Anyway, that's the general idea behind the math and it's a good way to understand how power and performance trade off for small deviations from base, but it's not going to give you a precise measurement of anything. It's a terribly complex system in there. Not only does each transistor behave differently, but every process parameter is temperature dependent (so things will begin to shift as the system heats up).

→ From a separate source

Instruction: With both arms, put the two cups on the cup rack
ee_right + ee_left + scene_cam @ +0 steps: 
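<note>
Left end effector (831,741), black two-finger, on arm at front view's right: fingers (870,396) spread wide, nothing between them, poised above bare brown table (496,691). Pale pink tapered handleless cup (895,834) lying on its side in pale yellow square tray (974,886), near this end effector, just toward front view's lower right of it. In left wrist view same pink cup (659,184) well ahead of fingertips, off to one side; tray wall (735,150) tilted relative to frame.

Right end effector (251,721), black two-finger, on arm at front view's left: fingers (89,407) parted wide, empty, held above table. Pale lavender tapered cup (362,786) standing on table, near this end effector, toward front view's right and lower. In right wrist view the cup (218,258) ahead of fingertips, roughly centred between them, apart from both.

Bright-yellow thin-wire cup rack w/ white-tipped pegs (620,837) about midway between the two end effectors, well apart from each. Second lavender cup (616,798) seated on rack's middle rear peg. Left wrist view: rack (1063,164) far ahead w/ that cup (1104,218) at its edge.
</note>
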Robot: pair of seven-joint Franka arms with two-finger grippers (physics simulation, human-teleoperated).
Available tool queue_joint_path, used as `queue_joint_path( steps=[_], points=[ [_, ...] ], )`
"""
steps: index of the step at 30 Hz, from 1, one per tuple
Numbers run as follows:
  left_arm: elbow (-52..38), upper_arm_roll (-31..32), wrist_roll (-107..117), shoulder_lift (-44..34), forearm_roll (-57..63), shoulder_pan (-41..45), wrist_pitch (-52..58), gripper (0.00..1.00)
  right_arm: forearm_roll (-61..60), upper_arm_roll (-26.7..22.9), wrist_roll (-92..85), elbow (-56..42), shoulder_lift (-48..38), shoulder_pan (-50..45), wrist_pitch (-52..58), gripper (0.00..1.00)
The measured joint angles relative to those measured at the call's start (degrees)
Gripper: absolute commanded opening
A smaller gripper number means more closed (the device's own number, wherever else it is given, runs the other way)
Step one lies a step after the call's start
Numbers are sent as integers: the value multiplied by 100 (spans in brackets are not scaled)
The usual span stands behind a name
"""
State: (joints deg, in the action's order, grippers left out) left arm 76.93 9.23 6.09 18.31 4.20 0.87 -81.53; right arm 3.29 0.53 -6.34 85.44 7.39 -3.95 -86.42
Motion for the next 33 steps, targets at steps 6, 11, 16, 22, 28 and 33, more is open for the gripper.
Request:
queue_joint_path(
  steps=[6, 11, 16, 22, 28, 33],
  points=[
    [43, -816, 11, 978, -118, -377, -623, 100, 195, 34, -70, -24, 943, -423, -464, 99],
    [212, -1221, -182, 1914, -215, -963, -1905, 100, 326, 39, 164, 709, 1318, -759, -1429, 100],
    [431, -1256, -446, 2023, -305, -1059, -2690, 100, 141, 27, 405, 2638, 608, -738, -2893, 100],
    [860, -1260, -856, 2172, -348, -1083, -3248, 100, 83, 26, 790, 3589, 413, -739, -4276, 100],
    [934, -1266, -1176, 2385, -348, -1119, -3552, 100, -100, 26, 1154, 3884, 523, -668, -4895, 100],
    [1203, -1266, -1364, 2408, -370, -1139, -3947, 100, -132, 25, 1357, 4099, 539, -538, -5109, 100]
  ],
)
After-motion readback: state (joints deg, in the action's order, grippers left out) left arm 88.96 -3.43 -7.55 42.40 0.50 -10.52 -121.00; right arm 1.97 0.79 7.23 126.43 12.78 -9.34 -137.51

And, again, this is only the process parameters, it doesn't really say anything about ProRes performance. The macro and micro architecture will also drive logical differences in power/performance. Partitioning work between efficiency and performance cores is an obvious one. Cache sizes and strategies will impact power. Fine details that I'm not really aware of in the core architecture will clock more or less logic at higher or lower rates. "Race to sleep" means that it is often more efficient to execute small jobs quickly and start shutting down parts of the device again, rather than execute more slowly over a longer time (part of this is to power down blocks to reduce static leakage, part is because running clocks into idle blocks still burns power). At the OS level, at least in the iOS devices but likely in the MacOS systems too, they delay execution of non-critical tasks so they can power the chip up once, keep it really busy for a while, and then put everything back to sleep. The power supplies will be more or less efficient at different voltages and currents...
The only way to get our heads around all that complexity is to ignore most of it to start and begin from rules of thumb: P=fCV^2
The N5P process used for M2 is quoted as giving 7% better performance or 15% lower power than the N5 process used for M1. That's not an either or, that's probably the two extremes of "use it all for performance, use it all for efficiency". I don't know the details of the process, but it comes down to what they did something to improve the R and C parameters and you can use that for higher clocks, or lower voltage for the same clock. Those numbers don't map well to the M1 to M2 changes, so Apple obviously did more than just port the M1 design to the N5P process-- which we knew.